Les quatre cyclistes de moins de 25 ans que Libération a interrogés portent chacun un regard différent sur le Tour des Flandres, tantôt moderne, tantôt tradi. Ils convoquent, pêle-mêle, brutalité humaine, fête populaire, labeur agricole, bonne ou mauvaise fortune, souffrances et délivrances. Leur point commun est une passion pour cette épreuve au moins aussi ébouriffante que Paris-Roubaix, programmé le 10 avril.
Maxime le Breton, Toms le Letton, Tiesj le Flamand et Stefan le Suisse ont des itinéraires opposés, des chances très variables de réussite dimanche, mais une commune «excitation», selon leurs propres mots, pour les routes étroites de Flandres, les plaines à vent, les pavés disjoints qui secouent les os ou encore les dix-huit «monts», ces ascensions explosives, courtes et raides, qui émailleront les 255 kilomètres de course entre Bruges et Audenarde.
Toms Skujinš (Cannondale), l’écolo
A Gand, où il est confiné depuis mardi, avec vue sur les canaux et les façades en briques, Toms Skujinš bout à grosses bulles. «Il faut que je sorte d'ici. Moi, il me faut la campagne !» implore le coureur letton. Il lui tarde d'entamer le Tour des Flandres, avec ses chemins de charroi, l'odeur de tourbe et de bière. «Ce sera une fête de village, dit-il à Libération. C'est ça, le cyclisme : de la passion. Personne n'est là pour l'argent, pas même nous, les coureurs.» En tout cas pas lui, un équipier de 24 ans, nouveau venu dans l'équipe américaine Cannondale. Skujinš s'est déjà gorgé de cette course champêtre, en 2011, quand il termine deuxième du Tour des Flandres des 19-22 ans. A l'époque, il est présenté comme un «moteur» à explosion, un talent à fracasser n'importe quelle classique. «Un bébé avec une tête d'assassin !» dépeint son soigneur, pour nuancer les yeux bleus candides et les cheveux blonds. «Un très grand potentiel sportif mais aussi un esprit extraordinairement cultivé», relève Lionel Lahoun, son entraîneur du temps où le Letton courait en France, au team La Pomme Marseille.

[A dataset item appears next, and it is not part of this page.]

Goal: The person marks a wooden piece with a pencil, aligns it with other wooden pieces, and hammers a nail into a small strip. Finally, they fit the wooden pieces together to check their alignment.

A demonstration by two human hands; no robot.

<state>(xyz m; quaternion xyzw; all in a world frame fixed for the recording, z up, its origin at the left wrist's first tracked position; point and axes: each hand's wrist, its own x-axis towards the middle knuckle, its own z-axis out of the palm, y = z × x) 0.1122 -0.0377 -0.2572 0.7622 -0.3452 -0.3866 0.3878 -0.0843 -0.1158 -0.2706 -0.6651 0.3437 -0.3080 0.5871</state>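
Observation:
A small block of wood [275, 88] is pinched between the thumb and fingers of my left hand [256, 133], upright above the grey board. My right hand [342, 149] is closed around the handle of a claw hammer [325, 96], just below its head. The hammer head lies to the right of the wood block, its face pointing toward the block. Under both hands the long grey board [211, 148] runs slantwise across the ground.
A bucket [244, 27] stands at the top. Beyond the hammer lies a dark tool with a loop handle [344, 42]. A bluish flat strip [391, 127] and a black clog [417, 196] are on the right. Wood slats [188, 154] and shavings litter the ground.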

Bon élève, polyglotte, Toms Skujinš se serait plu dans les statistiques, une discipline «reposante». Boulot de bureau en journée, avant les balades dans ces forêts où il cueillait autrefois myrtilles et champignons. Finalement, il a choisi le sport, avec le même équilibre balte du plein air. Toms Skujiņš se dit «écologiste». «J'essaie d'utiliser uniquement ce dont j'ai besoin», confie-t-il. Mais il l'admet, le cyclisme est discutable : «On fait 25 000 km par an sur le vélo mais on voyage beaucoup en avion. J'espère que ça compense le bilan carbone !» Skujinš, le coureur vert, a offert aux parents de son entraîneur français un cadeau de grande valeur : un jeune cerisier. Au Tour des Flandres, la route longe des arbres fruitiers.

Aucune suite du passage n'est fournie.